Essa certeza absoluta era o que mais rondava a cabeça de Alana. Tinha algo errado nessa história e não poderia confiar em ninguém para falar sobre aquilo.

Já haviam se passado três dias. O apartamento de Dona Benedita continuava interditado. A porta lacrada pela fita amarela, os cômodos vazios, os móveis acumulando poeira, as agulhas e linhas de crochê à espera do tempo. Tudo foi abandonado como se não tivessem qualquer tipo de história para contar. No andar de baixo Dona Ana também deixou o seu apartamento vazio. Nos últimos dias procurava consolo na igreja. Rezava continuamente, acendia suas velas e rezava para todos os anjos e santos que guardassem a sua vida em meio a tantos pecados e maldade. Ela não acreditava na inocência de Seu Raimundo, e trazia com ela aquela certeza de que todos ali em algum momento seriam levados para o julgamento final.

Nunca se casou e aos sessenta anos tinha a sua vida nos trilhos. Saiu do interior,  tentou fazer a vida na cidade, pecou com Deus e o céu inteiro, e hoje sentia sua alma limpa, pois servia ao seu Pai, único salvador da humanidade. Humanidade inteira, não só ela, mas para que pensar no todo se poderia cuidar de si mesma e da sua alma para não arder no Inferno? Convivia no meio de adúlteros, traficantes, suicidas, assassinos e pecadores. A única pessoa pela qual rezava era por Dona Benedita, para que a mulher encontrasse paz nos céus.

No andar de cima, Lia, dentro dos seus vinte e poucos anos, ouvia o rock clássico no volume máximo. Precisava calar as vozes na sua cabeça. O remédio havia acabado ontem e não tinha capacidade nenhuma para sair do seu quarto. Toda vez que caia a ficha de que alguém entrou naquele prédio e assassinou a senhora amável no andar de baixo, seu corpo franzino tremia, não de medo, mas em pensar nos motivos de não ter sido ela.

Estava fazendo aquilo de novo. Flora odiava quando ela se martirizava, levava as coisas para o lado dela e sempre parecia querer correr atrás da morte. Nunca teve coragem para fazer o que aqueles murmúrios e pensamentos sempre disseram para ela fazer. Seria doce, amável, calma, mas Dona Benedita morreu horrivelmente, de uma maneira que ela não merecia, que ninguém merecia. Lia viu o apartamento. Todo aquele sangue lhe causava enjoo tirando toda a sua vontade de comer e de sair daquele quarto. Alguém dentro daquele prédio havia matado ela e encarar a morte assim lhe causava arrepios sinistros, além de um medo que nunca pensou que ainda fosse capaz de sentir.
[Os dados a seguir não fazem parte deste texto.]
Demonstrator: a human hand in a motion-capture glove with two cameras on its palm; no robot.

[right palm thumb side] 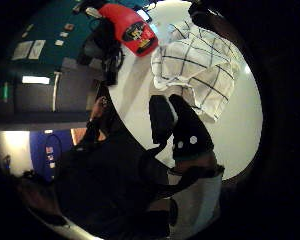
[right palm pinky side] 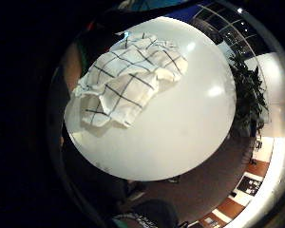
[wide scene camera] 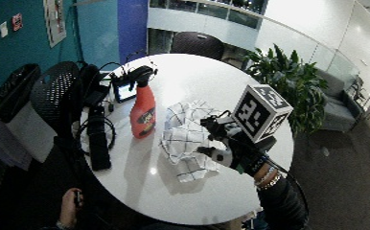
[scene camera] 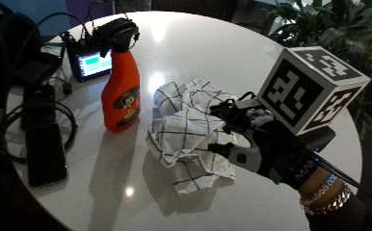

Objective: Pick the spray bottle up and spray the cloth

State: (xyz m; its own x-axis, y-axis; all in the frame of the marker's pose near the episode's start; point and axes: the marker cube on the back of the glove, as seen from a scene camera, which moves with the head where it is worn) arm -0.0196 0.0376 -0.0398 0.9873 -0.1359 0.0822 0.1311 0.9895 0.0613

Helô também sentia medo. Nos fins de semana, Dona Benedita costumava lhe dar fatias de bolo de fubá, e quando não era atormentada por Dona Ana, fazia questão de ir até o seu apartamento e tomar uma xícara de café. Tinha o cheiro da sua avó, o tom de pele da sua mãe e na sua vida atual ela quase parecia ser família cheia de aconchego. Por respeito a sua ausência, Helô não deixou o Antunes aparecer ali. No fundo Helô estava cansada de ser aquela que transava com homens casados e vendo a morte assim tão perto, o sentimento ficou ainda mais forte.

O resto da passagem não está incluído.